Un duelo de bandas… y de nervios
Tuchel sabe que buena parte del partido se jugará en los costados. A la derecha, la incógnita no es solo el rendimiento de Quansah fuera de posición, sino cuánto podrá ofrecer en campo contrario sin desprotegerse ante Quiñones. Con Spence, el técnico ganaba algo más de estabilidad defensiva, pero perdía profundidad ofensiva. Con Quansah, la apuesta es más híbrida y, sobre todo, condicionada por el estado físico del jugador.

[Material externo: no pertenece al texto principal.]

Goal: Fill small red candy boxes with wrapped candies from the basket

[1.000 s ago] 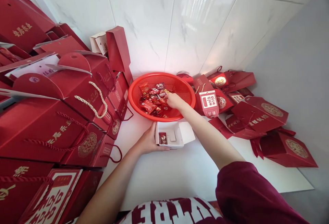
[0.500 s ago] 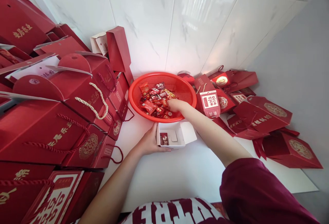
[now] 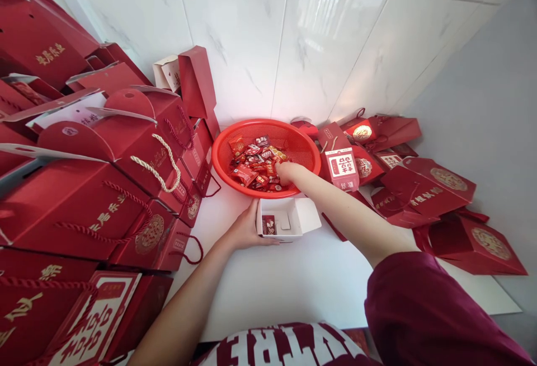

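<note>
A small white cardboard box [image 3: 289, 237] lies on the table with its opening facing up and a flap folded out to the right. My left hand [image 3: 244, 228] is wrapped round the box's left end. Inside it, at the left, sits one dark red wrapped candy [image 3: 268, 225]. Just behind the box stands a red plastic basket [image 3: 221, 170] with many wrapped candies [image 3: 253, 165] in it. My right hand [image 3: 287, 172] reaches down into the candies at the basket's right side. Its fingertips are hidden among the wrappers, so what they hold does not show.
Red gift boxes [image 3: 84, 198] with rope handles are stacked high along the left. More red boxes [image 3: 432, 187] lie jumbled on the right, with a pink-and-white box [image 3: 342, 168] beside the basket. A tiled wall [image 3: 235, 36] closes off the back of the white table [image 3: 251, 293].
My right hand stays in the candies, with its forearm shifted slightly. My left hand still holds the box in place. The view has moved a little.
</note>
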`<act>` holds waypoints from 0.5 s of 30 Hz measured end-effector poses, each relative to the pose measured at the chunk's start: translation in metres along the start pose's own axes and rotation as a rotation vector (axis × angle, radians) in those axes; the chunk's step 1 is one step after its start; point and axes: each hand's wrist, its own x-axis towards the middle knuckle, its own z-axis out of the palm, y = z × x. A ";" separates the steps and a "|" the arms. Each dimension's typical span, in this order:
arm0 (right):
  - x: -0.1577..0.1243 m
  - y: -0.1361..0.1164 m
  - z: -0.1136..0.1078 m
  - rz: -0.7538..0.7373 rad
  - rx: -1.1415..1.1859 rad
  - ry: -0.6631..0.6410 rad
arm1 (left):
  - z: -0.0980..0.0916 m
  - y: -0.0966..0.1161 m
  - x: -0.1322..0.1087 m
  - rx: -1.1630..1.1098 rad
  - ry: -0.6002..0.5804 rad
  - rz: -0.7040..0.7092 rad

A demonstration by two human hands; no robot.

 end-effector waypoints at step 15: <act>0.000 0.003 -0.004 -0.053 0.005 -0.161 | 0.002 -0.003 0.000 -0.014 0.009 0.015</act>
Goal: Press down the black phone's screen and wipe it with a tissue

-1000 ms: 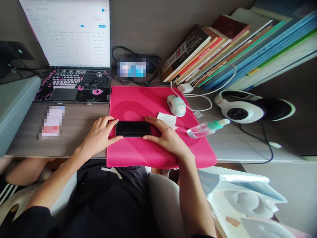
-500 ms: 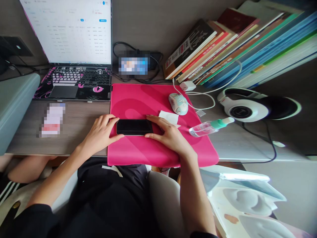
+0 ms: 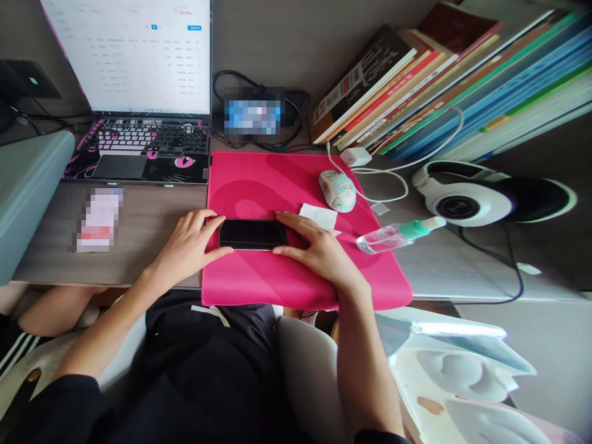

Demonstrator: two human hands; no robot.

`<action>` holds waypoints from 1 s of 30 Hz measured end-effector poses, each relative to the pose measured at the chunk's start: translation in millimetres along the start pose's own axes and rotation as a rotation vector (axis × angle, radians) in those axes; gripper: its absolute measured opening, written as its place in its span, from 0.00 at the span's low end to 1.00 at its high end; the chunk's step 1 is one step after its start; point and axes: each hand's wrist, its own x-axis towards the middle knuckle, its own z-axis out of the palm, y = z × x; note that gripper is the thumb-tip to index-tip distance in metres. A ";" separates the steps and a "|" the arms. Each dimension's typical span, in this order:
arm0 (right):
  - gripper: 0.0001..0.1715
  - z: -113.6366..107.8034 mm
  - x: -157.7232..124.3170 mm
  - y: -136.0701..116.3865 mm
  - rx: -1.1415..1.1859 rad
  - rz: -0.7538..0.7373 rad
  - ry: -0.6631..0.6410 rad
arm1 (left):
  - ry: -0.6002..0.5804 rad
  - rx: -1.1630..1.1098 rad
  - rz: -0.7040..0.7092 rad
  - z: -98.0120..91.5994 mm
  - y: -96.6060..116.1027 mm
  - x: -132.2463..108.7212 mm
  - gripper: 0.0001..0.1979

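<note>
A black phone (image 3: 252, 234) lies flat, screen dark, on a bright pink mat (image 3: 259, 277). My left hand (image 3: 185, 250) grips the phone's left end between thumb and fingers. At the phone's right end, my right hand (image 3: 319, 250) pinches it the same way. A white wipe (image 3: 319, 217) lies just behind my right hand. A clear spray bottle (image 3: 398, 235) with a green cap lies on its side at the mat's right edge.
An open laptop (image 3: 139, 92) stands at the back left. A patterned mouse (image 3: 337, 190) sits on the mat's far right. Leaning books (image 3: 439, 80), white headphones (image 3: 467, 197) and cables fill the right side. A blurred small box (image 3: 98, 219) lies on the wooden desk at the left.
Both hands stay on the phone's ends and hardly shift. The whole scene slides slightly as my head moves.
</note>
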 end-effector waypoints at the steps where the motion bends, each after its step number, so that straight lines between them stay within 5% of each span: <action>1: 0.41 0.2 -0.1 0.4 0.001 -0.003 0.001 | 0.001 -0.001 0.000 -0.2 0.2 0.0 0.31; 30: 0.39 0.2 0.4 -1.8 -0.008 0.001 0.001 | 0.008 0.021 0.009 2.6 3.8 0.3 0.32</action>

En las alas ofensivas, el baile continúa. Saka y Gordon representan hoy la versión más agresiva y trabajadora que Tuchel puede presentar. El plan es claro: castigar los espacios que México deje cuando se vuelque empujado por su gente. Pero cada pérdida, cada transición mal gestionada, puede dejar a Inglaterra corriendo hacia atrás con un lateral derecho parcheado y una defensa que no ha terminado de convencer.
La memoria del 86 y una noche que puede marcar un ciclo
En Inglaterra, el Azteca evoca una sola imagen: Diego Maradona, la “mano de Dios”, el cuarto de final del 86. Desde entonces, la selección no había vuelto a disputar un partido oficial en este estadio. Hoy no está Argentina delante, pero el peso simbólico del lugar, el ruido, la historia y el contexto mundialista se mezclan en un cóctel que puede definir una generación.
México apenas ha perdido dos veces aquí en lo que va de siglo. Inglaterra llega tocada en una de sus posiciones más sensibles, con su mediocentro titular infiltrado por el dolor y con un técnico que sigue buscando la combinación ideal en las bandas.
Pero también aterriza con un Kane desatado, con Bellingham creciendo en cada cita grande y con una oportunidad única: silenciar el Azteca, sortear la tormenta y plantarse en Miami para medirse a Noruega en cuartos.
La pregunta ya no es si Inglaterra tiene talento. Es si, con un lateral derecho improvisado, piernas pesadas por la altura y un estadio entero en contra, será capaz de resistir el vendaval que le espera esta noche.